É escritor e jornalista. Considerado um dos maiores biógrafos brasileiros, escreveu sobre Nelson Rodrigues, Garrincha e Carmen Miranda. Escreve às segundas,
quartas, sextas e sábados.
Fanatismo gera fanatismo
RIO DE JANEIRO - Aderindo ao movimento #AgoraÉQueSãoElas, cedo hoje com prazer esse espaço à escritora Heloisa Seixas:
"Quero falar de um homem muito conhecido e admirado, morto em 1996. Frases produzidas ou inspiradas por ele estão em camisetas, cangas, pôsteres e até muros e pilastras do Rio, onde suas inscrições foram preservadas como um patrimônio. Seu nome evoca um sentimento embebido de beatitude: Gentileza.
A imagem que ficou dele é de um velhinho magro, de cabelos compridos como os de um apóstolo, dedicado a pregar o bem, o amor, o respeito ao próximo –altos preceitos bíblicos. Fazia isso pelas ruas, brandindo estandartes como se fossem as Tábuas da Lei e ele, o júri, juiz e carrasco de sua execução.
Sua frase mais famosa foi 'Gentileza gera gentileza'. Mas Gentileza nada tinha de gentil. Ao contrário: foi uma das pessoas mais assustadoras que eu e outras de suas vítimas conhecemos. Um assediador.
Eu tinha 18 anos e passava todos os dias pela praça Quinze para pegar a barca que me levava à faculdade em Niterói.
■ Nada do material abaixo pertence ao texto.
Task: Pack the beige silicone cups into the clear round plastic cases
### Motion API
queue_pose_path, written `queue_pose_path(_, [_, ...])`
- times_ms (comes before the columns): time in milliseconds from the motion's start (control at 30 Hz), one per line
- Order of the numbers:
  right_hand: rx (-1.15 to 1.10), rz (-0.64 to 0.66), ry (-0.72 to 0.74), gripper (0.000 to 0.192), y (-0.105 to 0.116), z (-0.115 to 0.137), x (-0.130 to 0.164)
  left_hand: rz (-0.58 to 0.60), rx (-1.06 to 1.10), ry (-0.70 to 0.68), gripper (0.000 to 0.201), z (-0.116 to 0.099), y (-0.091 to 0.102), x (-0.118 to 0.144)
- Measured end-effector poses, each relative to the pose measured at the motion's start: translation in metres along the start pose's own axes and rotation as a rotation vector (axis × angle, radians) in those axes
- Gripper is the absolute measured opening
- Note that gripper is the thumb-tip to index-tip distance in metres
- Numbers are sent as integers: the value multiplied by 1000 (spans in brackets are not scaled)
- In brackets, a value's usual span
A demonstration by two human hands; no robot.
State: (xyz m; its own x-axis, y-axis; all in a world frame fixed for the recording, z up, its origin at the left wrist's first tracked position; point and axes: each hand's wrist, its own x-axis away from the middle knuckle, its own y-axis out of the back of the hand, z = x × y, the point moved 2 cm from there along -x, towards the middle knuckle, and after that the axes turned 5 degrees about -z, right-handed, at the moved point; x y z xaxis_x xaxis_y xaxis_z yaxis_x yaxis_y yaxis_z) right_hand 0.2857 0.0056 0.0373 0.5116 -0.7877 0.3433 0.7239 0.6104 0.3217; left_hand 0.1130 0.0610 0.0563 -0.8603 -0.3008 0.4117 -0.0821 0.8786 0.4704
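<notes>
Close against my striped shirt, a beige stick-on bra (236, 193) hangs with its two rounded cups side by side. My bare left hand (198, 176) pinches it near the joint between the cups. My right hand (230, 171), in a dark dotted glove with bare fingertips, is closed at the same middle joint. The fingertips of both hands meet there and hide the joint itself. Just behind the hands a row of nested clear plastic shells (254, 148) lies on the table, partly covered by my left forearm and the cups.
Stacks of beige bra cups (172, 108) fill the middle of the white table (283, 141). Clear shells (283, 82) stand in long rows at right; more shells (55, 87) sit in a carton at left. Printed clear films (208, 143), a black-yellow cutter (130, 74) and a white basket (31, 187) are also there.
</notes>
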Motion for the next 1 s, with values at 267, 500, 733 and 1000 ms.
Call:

E era ali que se dava o nosso drama. Gentileza nos avistava –a nós, mocinhas, geralmente de jeans ou minissaia– e surgia aos berros à nossa frente. Não suportava ver mulheres de calça comprida ("Tira as calças do papai!", gritava, possesso) e de batom. Espumava: "São ofensas a Deus!". Nós corríamos, ele atrás. Nunca nos alcançou, mas, de tão agressivo, sabíamos que, se pudesse, nos daria uma surra ali, no meio da rua. Era humilhante e constrangedor. Tínhamos-lhe horror, e aquele apelido, Gentileza, era uma ironia.
Não se entende como a 'história' o absolveu. Incrível que tenha ficado como um profeta, dedicado à 'palavra divina'. Na verdade, era um desequilibrado, que usava a Bíblia de escudo para seu fanatismo. Como tantos hoje por aí."